## Task description
Pictures in the records are to be omitted; everything else is copied exactly.

'''

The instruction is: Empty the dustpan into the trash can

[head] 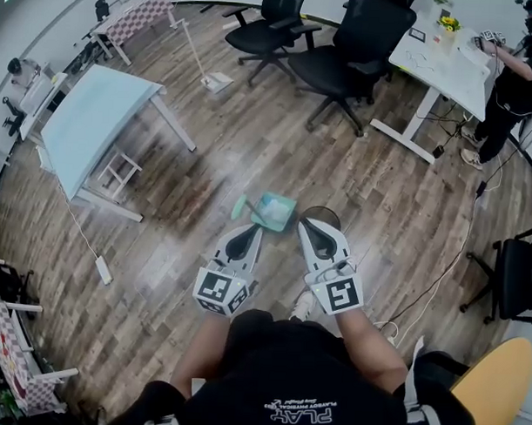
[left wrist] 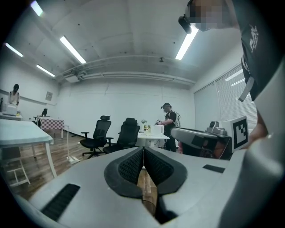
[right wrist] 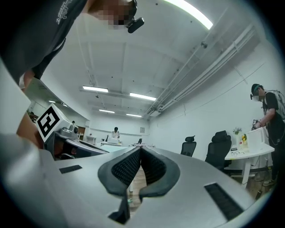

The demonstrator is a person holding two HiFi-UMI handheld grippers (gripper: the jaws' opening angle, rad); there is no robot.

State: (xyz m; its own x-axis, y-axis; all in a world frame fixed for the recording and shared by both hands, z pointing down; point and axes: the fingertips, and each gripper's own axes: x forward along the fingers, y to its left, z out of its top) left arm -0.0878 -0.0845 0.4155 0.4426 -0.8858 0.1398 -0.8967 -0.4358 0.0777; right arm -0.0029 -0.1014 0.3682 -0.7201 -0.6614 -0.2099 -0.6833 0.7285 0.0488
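Observation:
A teal dustpan (head: 275,213) lies on the wood floor just ahead of me, its green handle (head: 239,206) pointing left. Right beside it stands a dark round rim (head: 322,215), apparently the trash can, mostly hidden behind my right gripper. My left gripper (head: 250,232) hovers just short of the dustpan's near left side; its jaws are shut and empty (left wrist: 143,156). My right gripper (head: 306,224) hangs over the can's near edge, jaws likewise closed with nothing between them (right wrist: 140,153). Neither gripper touches the dustpan.
A light blue table (head: 95,123) stands at the left. Black office chairs (head: 341,53) and a white desk (head: 437,61) are at the back, with a person (head: 514,85) beside it. A long-handled floor tool (head: 206,70) stands behind. A power strip (head: 103,269) and cables lie on the floor.

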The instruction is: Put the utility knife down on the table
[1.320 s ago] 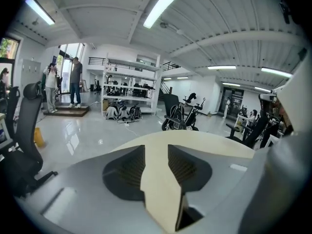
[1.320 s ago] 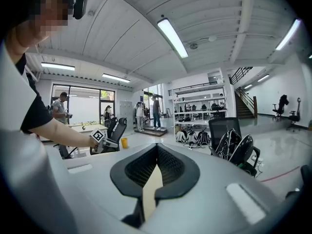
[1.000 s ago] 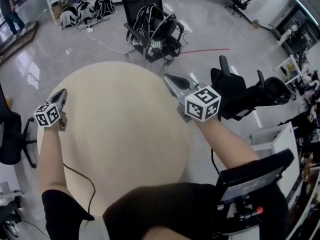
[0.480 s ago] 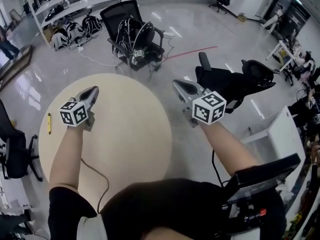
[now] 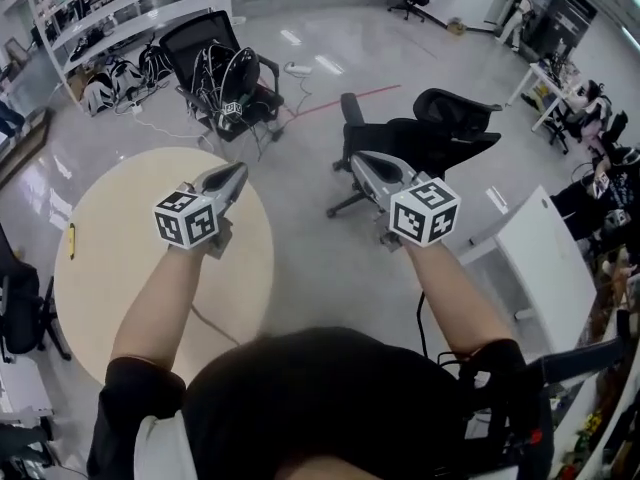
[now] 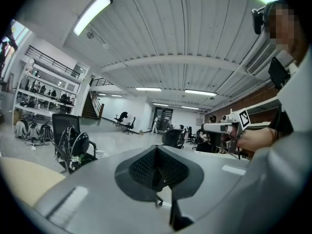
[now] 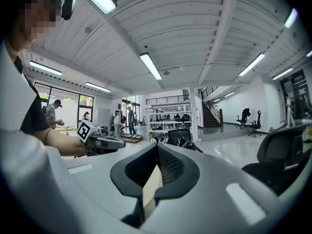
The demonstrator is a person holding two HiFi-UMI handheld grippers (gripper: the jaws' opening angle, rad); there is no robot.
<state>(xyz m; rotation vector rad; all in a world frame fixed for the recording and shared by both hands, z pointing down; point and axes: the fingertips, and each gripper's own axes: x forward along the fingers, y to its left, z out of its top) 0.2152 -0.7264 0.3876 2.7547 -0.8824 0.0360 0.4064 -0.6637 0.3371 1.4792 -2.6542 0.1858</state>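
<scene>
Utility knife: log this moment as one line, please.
utility knife: lying on table, near left edge | left gripper: shut, empty | right gripper: shut, empty, over floor | step: knife already down

table (image 5: 110,258): beige | utility knife (image 5: 71,240): yellow | chair (image 5: 440,128): black | floor (image 5: 300,228): grey

A large open workspace has a glossy pale grey floor (image 5: 320,78) crossed by a thin red line (image 5: 345,98). A round beige table (image 5: 100,288) stands near left. Beyond it is a black office chair (image 5: 215,63) heaped with cables, and further right, a second black chair (image 5: 430,133). White shelving (image 5: 120,8) lines the far left wall, with bags (image 5: 110,78) on the floor beneath. A white desk (image 5: 545,258) sits at the right. Overhead, a ribbed white ceiling (image 7: 195,23) carries long strip lights (image 6: 92,13). A staircase (image 6: 91,108) rises at the far end, and tall windows (image 7: 63,106) let in daylight.
</scene>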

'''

## Finished exercise
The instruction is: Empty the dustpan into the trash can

[head] 
[left wrist] 
[right wrist] 

The demonstrator is a person holding two HiFi-UMI handheld grippers (gripper: the jaws' opening angle, rad); there is no robot.

State: (xyz m; its own x-axis, y-axis; all in a world frame fixed for the recording and shared by both hands, z pointing down; point and axes: the fingertips, and each gripper's own axes: x forward along the fingers, y to its left, z out of its top) left arm -0.0878 -0.0845 0.4155 0.4426 -0.8858 0.1398 -0.8967 -0.4358 0.0777; right arm -0.0029 -0.1014 0.3682 -0.7201 -0.6614 -0.2099 -0.6833 0.7285 0.0488
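Observation:
A teal dustpan (head: 275,213) lies on the wood floor just ahead of me, its green handle (head: 239,206) pointing left. Right beside it stands a dark round rim (head: 322,215), apparently the trash can, mostly hidden behind my right gripper. My left gripper (head: 250,232) hovers just short of the dustpan's near left side; its jaws are shut and empty (left wrist: 143,156). My right gripper (head: 306,224) hangs over the can's near edge, jaws likewise closed with nothing between them (right wrist: 140,153). Neither gripper touches the dustpan.
A light blue table (head: 95,123) stands at the left. Black office chairs (head: 341,53) and a white desk (head: 437,61) are at the back, with a person (head: 514,85) beside it. A long-handled floor tool (head: 206,70) stands behind. A power strip (head: 103,269) and cables lie on the floor.
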
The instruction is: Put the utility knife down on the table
[1.320 s ago] 
[1.320 s ago] 
[1.000 s ago] 
[0.480 s ago] 
[now] 
[now] 
[now] 
The demonstrator is a person holding two HiFi-UMI handheld grippers (gripper: the jaws' opening angle, rad); there is no robot.
<state>(xyz m; rotation vector rad; all in a world frame fixed for the recording and shared by both hands, z pointing down; point and axes: the fingertips, and each gripper's own axes: x forward along the fingers, y to its left, z out of its top) 0.2152 -0.7264 0.3876 2.7547 -0.8824 0.0360 0.4064 -0.6637 0.3371 1.4792 -2.6542 0.1858</state>
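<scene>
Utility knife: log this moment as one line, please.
utility knife: lying on table, near left edge | left gripper: shut, empty | right gripper: shut, empty, over floor | step: knife already down

table (image 5: 110,258): beige | utility knife (image 5: 71,240): yellow | chair (image 5: 440,128): black | floor (image 5: 300,228): grey

A large open workspace has a glossy pale grey floor (image 5: 320,78) crossed by a thin red line (image 5: 345,98). A round beige table (image 5: 100,288) stands near left. Beyond it is a black office chair (image 5: 215,63) heaped with cables, and further right, a second black chair (image 5: 430,133). White shelving (image 5: 120,8) lines the far left wall, with bags (image 5: 110,78) on the floor beneath. A white desk (image 5: 545,258) sits at the right. Overhead, a ribbed white ceiling (image 7: 195,23) carries long strip lights (image 6: 92,13). A staircase (image 6: 91,108) rises at the far end, and tall windows (image 7: 63,106) let in daylight.
</scene>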

This exercise requires no further work.